外国人研究者との連携による東アジア仏教の歴史と思想の解明
外国人研究者との連携による東アジア仏教の歴史と思想の解明
① 研究の背景
本研究の背景になっているのは、中国の人民大学、韓国の金剛大学校との間で結ばれた交流協定である。この協定の柱は、一.毎年、三箇国の輪番の形で開催地を移しながら国際シンポジウム「日・韓・中国際仏教学術大会」(開催国により名称が変わり、韓国で開催される場合は「韓・中・日 国際仏教学術大会」、中国で開催される場合は「中・日・韓 国際仏教学術大会」、日本で開催される場合は「日・韓・中国際仏教学術大会」と称することになっている)を共催する。二.大学院生の相互派遣を行う、という二点であり、本研究プロジェクトは、この第一の柱を実現するためのものである。この国際シンポジウムはもともと二〇二一年度に当初の目標とされた第十回大会を開催することで終了する予定であった。そのため、本プロジェクトでは、二〇二二年度と二〇二三年度においては、この十年間の成果を引き継いで、更に発展させることを目指していた。
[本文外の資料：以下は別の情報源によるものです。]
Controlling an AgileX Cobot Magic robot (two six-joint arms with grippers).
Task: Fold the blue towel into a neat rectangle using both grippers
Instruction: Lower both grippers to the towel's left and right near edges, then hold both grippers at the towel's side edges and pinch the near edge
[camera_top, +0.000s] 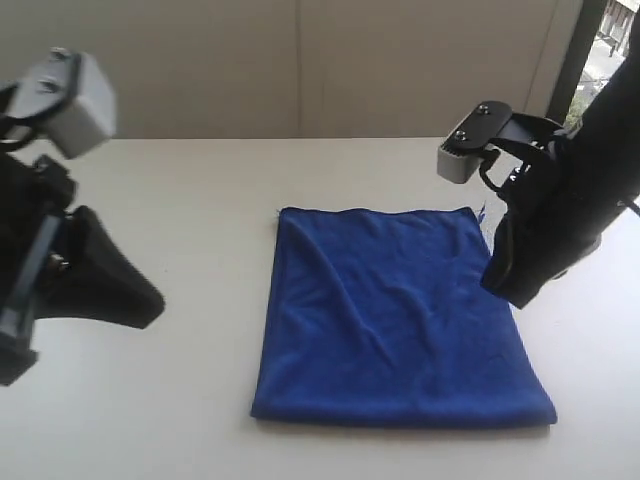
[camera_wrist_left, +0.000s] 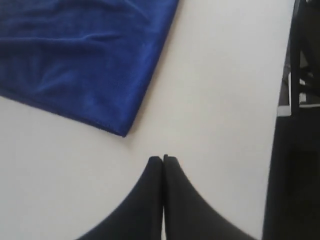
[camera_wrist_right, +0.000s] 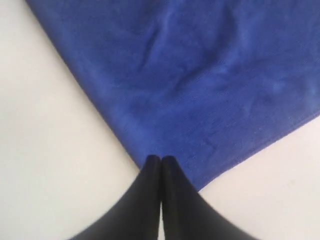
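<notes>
The blue towel (camera_top: 390, 320) lies flat on the white table as a rough rectangle with a few soft wrinkles. My left gripper (camera_top: 152, 298) is shut, off to the towel's left over bare table. In the left wrist view its closed tips (camera_wrist_left: 163, 158) sit a short way from a towel (camera_wrist_left: 85, 55) corner, with nothing held. My right gripper (camera_top: 508, 290) is shut beside the towel's right edge. In the right wrist view its tips (camera_wrist_right: 161, 159) cover a corner of the towel (camera_wrist_right: 200, 75). No cloth shows between the fingers.
The white table (camera_top: 200, 200) runs back to a beige wall (camera_top: 300, 60). A dark window frame (camera_top: 570, 50) stands at the back right. In the left wrist view the table's edge and dark framework (camera_wrist_left: 300, 100) lie beyond the towel.
</notes>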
しかし、開催校の人民大学では、新型コロナの拡大の中、対面での開催を強く希望したため、第十回のシンポジウムが二〇二三年度に持ち越され、急遽、二〇二一年度と二〇二二年度は独自の研究活動を行い、二〇二三年度にこのシンポジウムの開催とその成果の公表を行うように変更せざるを得なくなった。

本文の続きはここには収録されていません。